SOURCE MATERIAL
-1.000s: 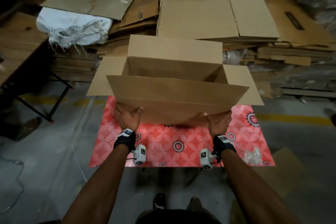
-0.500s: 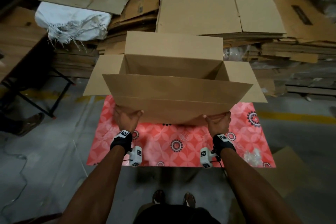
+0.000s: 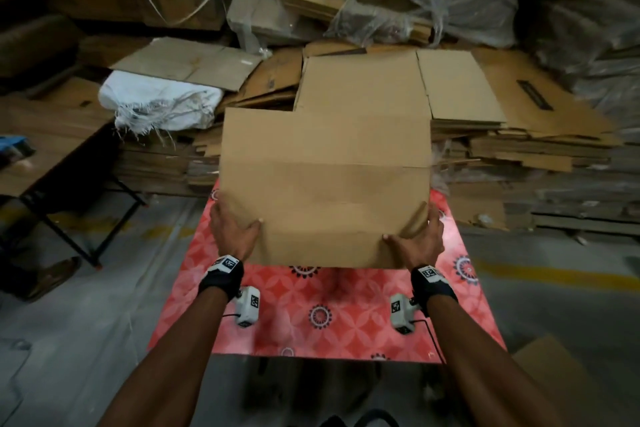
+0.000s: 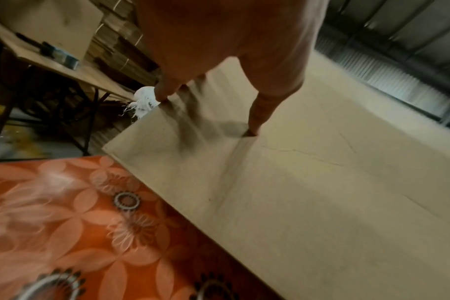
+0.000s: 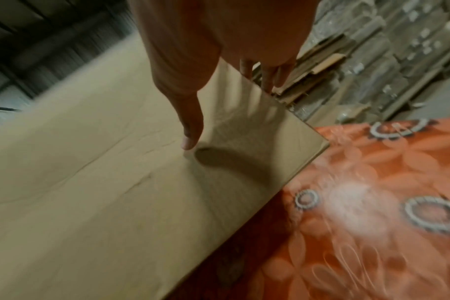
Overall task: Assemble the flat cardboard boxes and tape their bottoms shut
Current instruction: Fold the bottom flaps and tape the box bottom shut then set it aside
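Table: a table (image 3: 346, 329) with a red cover printed with flower rings; its near part is bare.
On the table: whether the cardboard box (image 3: 325, 191) touches it, I cannot tell.
Floor: grey concrete floor (image 3: 86, 340) with a yellow line.
On the floor: stacks of flat cardboard (image 3: 519, 146) behind the table.

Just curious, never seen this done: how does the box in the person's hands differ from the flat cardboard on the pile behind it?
The held box is gripped at its sides by the left hand and right hand over the red mat; the flat cardboard lies untouched on the stack. The held box is tilted, the flat cardboard level. Both are plain brown.
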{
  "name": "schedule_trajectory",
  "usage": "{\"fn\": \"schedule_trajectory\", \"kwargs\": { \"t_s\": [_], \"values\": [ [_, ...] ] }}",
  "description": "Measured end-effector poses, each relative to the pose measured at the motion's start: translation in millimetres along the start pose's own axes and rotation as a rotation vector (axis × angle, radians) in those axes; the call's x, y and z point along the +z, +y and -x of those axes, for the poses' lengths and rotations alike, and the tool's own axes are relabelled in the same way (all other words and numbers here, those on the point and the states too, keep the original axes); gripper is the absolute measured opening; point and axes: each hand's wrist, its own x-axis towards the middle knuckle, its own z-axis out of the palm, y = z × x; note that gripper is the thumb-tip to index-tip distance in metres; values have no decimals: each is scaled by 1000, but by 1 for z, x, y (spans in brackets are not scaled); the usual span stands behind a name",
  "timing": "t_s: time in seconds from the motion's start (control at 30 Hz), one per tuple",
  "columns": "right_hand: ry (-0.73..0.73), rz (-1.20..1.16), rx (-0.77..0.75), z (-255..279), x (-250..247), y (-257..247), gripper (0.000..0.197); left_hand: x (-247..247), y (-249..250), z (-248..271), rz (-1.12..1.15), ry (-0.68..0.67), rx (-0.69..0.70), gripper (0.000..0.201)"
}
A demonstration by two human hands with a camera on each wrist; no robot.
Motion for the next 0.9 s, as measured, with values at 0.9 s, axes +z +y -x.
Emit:
{"fn": "schedule_trajectory", "kwargs": {
  "t_s": [0.9],
  "values": [
    [-138,342,-229,15,-5,44,127,-2,-33,52,85,-11,25,83]
  ]
}}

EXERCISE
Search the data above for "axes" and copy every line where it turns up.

TASK OUTPUT
  "description": "Measured end-effector poses, each relative to the pose measured at the motion's start: translation in millimetres along the start pose's own axes and rotation as a rotation vector (axis × angle, radians) in those axes; the call's x, y and z point along the +z, +y and -x of those axes, for the poses' lengths and rotations alike, and the tool's own axes are relabelled in the same way (all other words and numbers here, those on the point and the states too, keep the original axes); gripper is the absolute measured opening; point and axes: each hand's wrist, its own x-axis towards the middle knuckle, its own z-axis out of the palm, y = z × x; note that gripper is the thumb-tip to index-tip distance in metres; values have no decimals: each is scaled by 1000, but by 1 for z, x, y (spans in brackets are not scaled); the usual span stands behind a name",
Motion for the next 0.9 s, as measured, with values at 0.9 s, axes +z +y -x.

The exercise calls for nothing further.